As far as the body is concerned, a placebo is nothing—a sugar pill, a sham treatment, an inert compound. But try telling that to the brain, as scientists led by Daniel Cherkin of Group Health Center for Health Studies in Seattle recently saw. They assigned 638 adults with chronic lower-back pain to receive either standard acupuncture therapy, customized acupuncture (tailored to the individual, such as by using nonstandard acupuncture points), sham acupuncture (toothpicks in acupuncture-needle guide tubes that mimic the feel of real acupuncture) or standard back-pain care, such as anti-inflammatory drugs and massage. As the scientists reported this month in Archives of Internal Medicine, pain diminished significantly for 60 percent of the people in all three acupuncture groups—but for just 39 percent of patients receiving usual care. On average, both fake and real acupuncture reduced pain more than twice as much as standard care. Weirdly, this is being spun as "acupuncture is better than standard medical care for back pain!" I say "weirdly" because the key finding is that sham acupuncture delivered as much benefit as real acupuncture. And the most parsimonious explanation for that finding is inescapable: it is possible to think yourself out of pain.

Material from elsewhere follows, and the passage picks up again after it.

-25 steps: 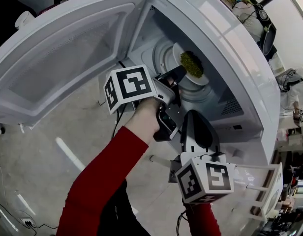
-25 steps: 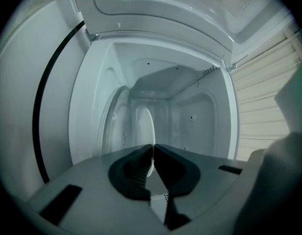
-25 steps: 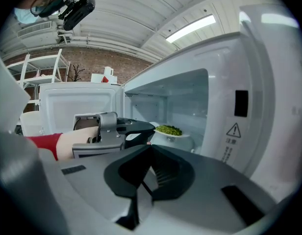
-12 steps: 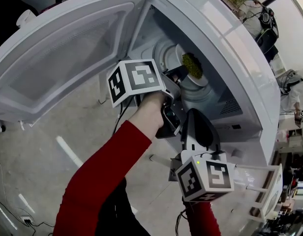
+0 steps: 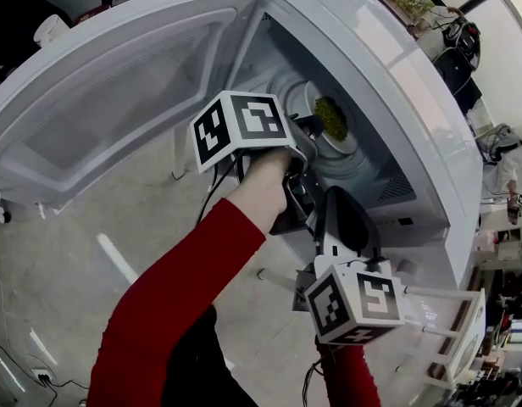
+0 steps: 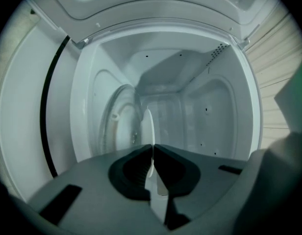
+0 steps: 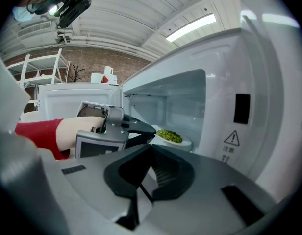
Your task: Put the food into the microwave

In fact, the power of thought to relieve pain has been known since 1978, when neuroscientists began studying placebo responses in earnest. Now they have even mapped the brain processes that underlie it. When people expect their pain to diminish, typically because a doctor tells them that a little pill or other treatment will do so, that mere expectation produces activity in the prefrontal cortex, site of higher mental function, which in turn activates other regions to release the brain's own homemade opioids, says Fabrizio Benedetti of the University of Turin Medical School, a pioneer in placebo research. (A big advance in understanding placebo was showing that a drug that blocks the effects of opioids also blocks the placebo effect on pain, prima facie evidence that the brain's endogenous opioids are in play.) The higher the expectations, the greater the pain relief, too. When scientists led by Dan Ariely of Duke University gave volunteers identical dummy pills before and after an electric shock, and told some of their human guinea pigs that the pills were analgesics costing $2.50 and others that they cost 10 cents, more of those getting the expensive placebo than the cheaper one reported pain relief (85 percent vs. 60 percent).

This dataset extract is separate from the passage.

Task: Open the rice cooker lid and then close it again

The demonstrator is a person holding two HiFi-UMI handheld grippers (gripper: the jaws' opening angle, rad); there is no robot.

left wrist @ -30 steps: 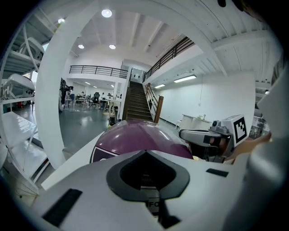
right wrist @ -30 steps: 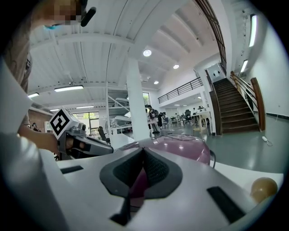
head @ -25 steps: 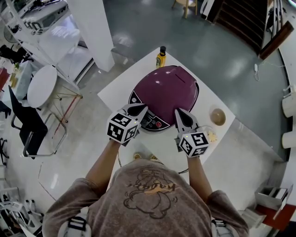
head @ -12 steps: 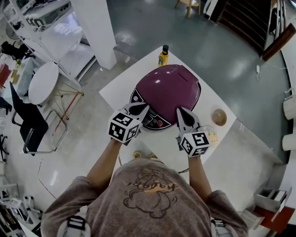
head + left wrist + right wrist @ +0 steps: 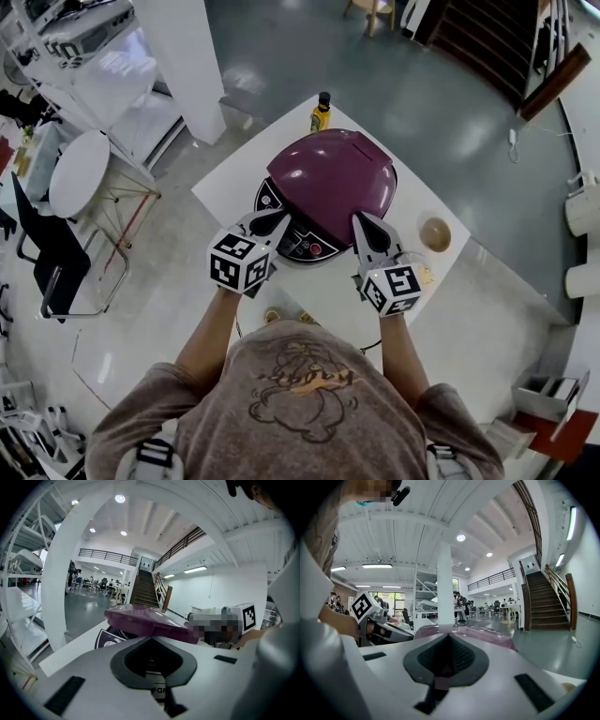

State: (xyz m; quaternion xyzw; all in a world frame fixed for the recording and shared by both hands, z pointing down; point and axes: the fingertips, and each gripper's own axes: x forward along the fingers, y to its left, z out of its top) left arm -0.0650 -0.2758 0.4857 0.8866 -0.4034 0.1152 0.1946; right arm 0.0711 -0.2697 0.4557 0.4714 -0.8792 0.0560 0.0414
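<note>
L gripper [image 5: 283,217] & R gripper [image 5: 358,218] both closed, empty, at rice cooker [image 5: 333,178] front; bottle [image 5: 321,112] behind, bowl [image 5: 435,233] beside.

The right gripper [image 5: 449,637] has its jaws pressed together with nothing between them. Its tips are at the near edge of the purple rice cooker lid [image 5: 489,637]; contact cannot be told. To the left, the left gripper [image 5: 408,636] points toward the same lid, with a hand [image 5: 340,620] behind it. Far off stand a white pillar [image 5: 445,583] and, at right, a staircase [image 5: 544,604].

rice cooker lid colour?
Glossy purple-magenta domed rice cooker lid, clearest in the head view.
</note>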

It's not just pain anymore, either. If neuroscientists have learned anything about placebo, it is that there is not a single placebo effect, but placebo effects, plural, each with different mechanisms and each shedding light on how ethereal, high-level mental functions control the nitty-gritty of lower-level brain processes. For one thing, what Benedetti calls "mind over matter" (matter being the body) turns out to be effective in conditions having nothing to do with pain. Injecting an inert saline solution reduced the symptoms of Parkinson's disease. For instance, when patients were told that they were receiving medication, many of them began to move more fluidly and had less rigidity, scientists at the University of British Columbia found. What seems to happen is that expecting a treatment to be effective releases dopamine, which is both the brain's reward molecule and the precise chemical that is scarce in the brains of Parkinson's patients. That dopamine surge from the striatum calms the chaotic neuronal firing that causes the spasms and rigidity of Parkinson's, as Benedetti showed in the first study of the placebo effect on individual neurons. "Verbal suggestions of clinical improvement changed the activity of neurons in specific brain areas," says Benedetti. It doesn't work on everyone, and the effect typically fades after a while—two of the many remaining mysteries about placebo responses.

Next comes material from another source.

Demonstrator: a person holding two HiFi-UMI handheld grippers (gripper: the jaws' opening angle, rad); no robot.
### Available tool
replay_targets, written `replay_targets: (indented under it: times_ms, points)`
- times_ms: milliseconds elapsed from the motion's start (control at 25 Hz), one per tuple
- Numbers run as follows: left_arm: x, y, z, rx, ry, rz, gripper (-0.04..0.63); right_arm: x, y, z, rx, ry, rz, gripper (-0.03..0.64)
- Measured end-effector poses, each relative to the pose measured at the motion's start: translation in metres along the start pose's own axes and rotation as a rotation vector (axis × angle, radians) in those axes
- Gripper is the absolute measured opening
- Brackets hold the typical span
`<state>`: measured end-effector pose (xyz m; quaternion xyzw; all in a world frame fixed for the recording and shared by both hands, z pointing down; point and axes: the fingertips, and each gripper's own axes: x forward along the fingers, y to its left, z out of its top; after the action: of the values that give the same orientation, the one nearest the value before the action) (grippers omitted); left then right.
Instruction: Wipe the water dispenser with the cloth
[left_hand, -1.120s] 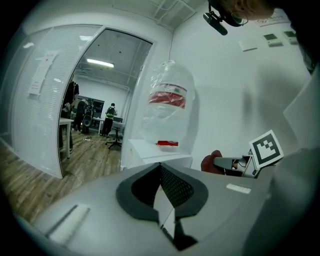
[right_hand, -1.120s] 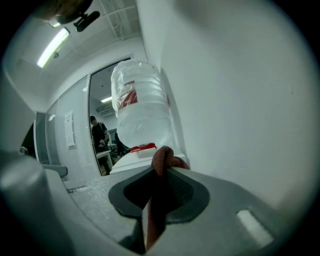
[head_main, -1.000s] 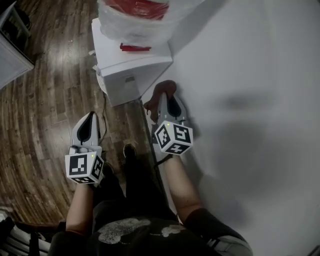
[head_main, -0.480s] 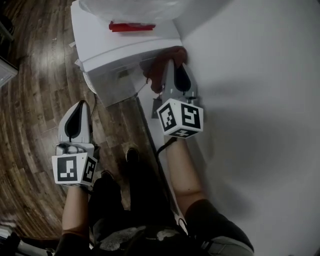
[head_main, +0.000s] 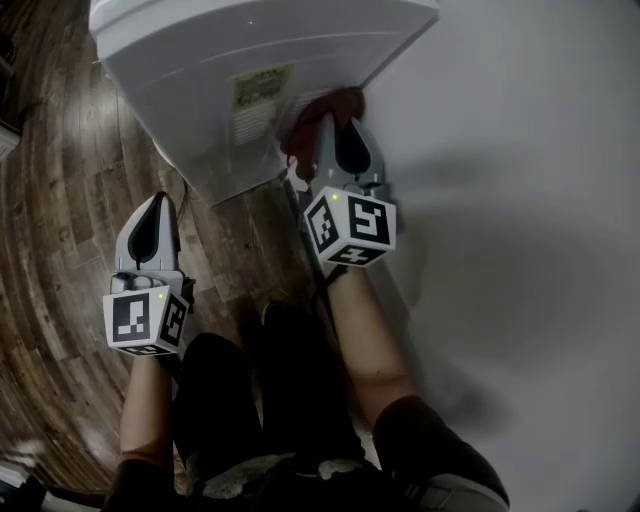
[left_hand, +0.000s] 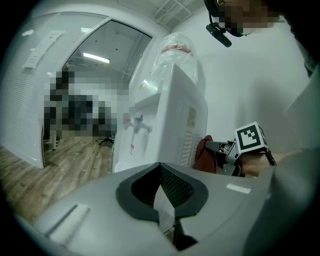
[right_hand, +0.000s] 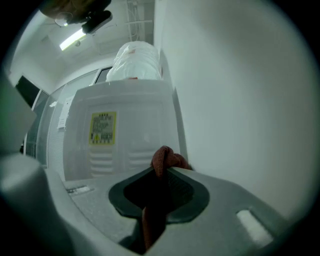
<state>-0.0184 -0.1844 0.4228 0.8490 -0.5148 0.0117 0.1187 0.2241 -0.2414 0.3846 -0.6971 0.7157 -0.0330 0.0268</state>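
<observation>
Left gripper view only: dispenser tap (left_hand: 136, 122)

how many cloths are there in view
1: a red cloth clamped in the right tongs, at the dispenser's back beside the wall. The left tongs are shut and empty. Others may be hidden.

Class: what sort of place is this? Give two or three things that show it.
Probably an office: a white water dispenser with a bottle on top stands beside a plain wall, on wood-look flooring, with a glass partition beyond.
</observation>
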Motion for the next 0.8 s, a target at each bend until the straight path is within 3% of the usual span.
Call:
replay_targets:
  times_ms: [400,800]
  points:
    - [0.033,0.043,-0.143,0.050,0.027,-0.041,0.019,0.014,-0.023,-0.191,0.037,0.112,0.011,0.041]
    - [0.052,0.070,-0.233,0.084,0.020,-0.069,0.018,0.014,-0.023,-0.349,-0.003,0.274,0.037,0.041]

Remarkably, placebo effects occur through physiological pathways that have nothing to do with expectations and the release of opiates or dopamine. Instead, they work because the brain has learned that a particular experience is followed by a particular response—Pavlovian conditioning. Morphine, for instance, is notorious for depressing respiration, which is why it can be dangerous. In one 1999 study, after patients had received several doses of a morphinelike drug for post-op pain, a placebo produced the same respiratory depression: the brain had learned, at the neuronal level, that injection equals slow, shallow breathing, and responded that way even to an inert compound. "The response is completely unconscious," says Benedetti. Similarly, when he and colleagues gave volunteers a cortisol-lowering drug twice, and then a placebo, the placebo mimicked the cortisol-decreasing action of the drug, regardless of what patients expected. Pavlovian conditioning also seems to be behind placebo effects on the immune system. When scientists repeatedly gave the powerful immune suppressant cyclosporine (used to prevent rejection of transplanted organs) along with a flavored drink, and then the drink alone, the patients' immune systems were as quiet as when on the drug. It was like finding that Kool-Aid can prevent transplant rejection. Mind over matter had struck again.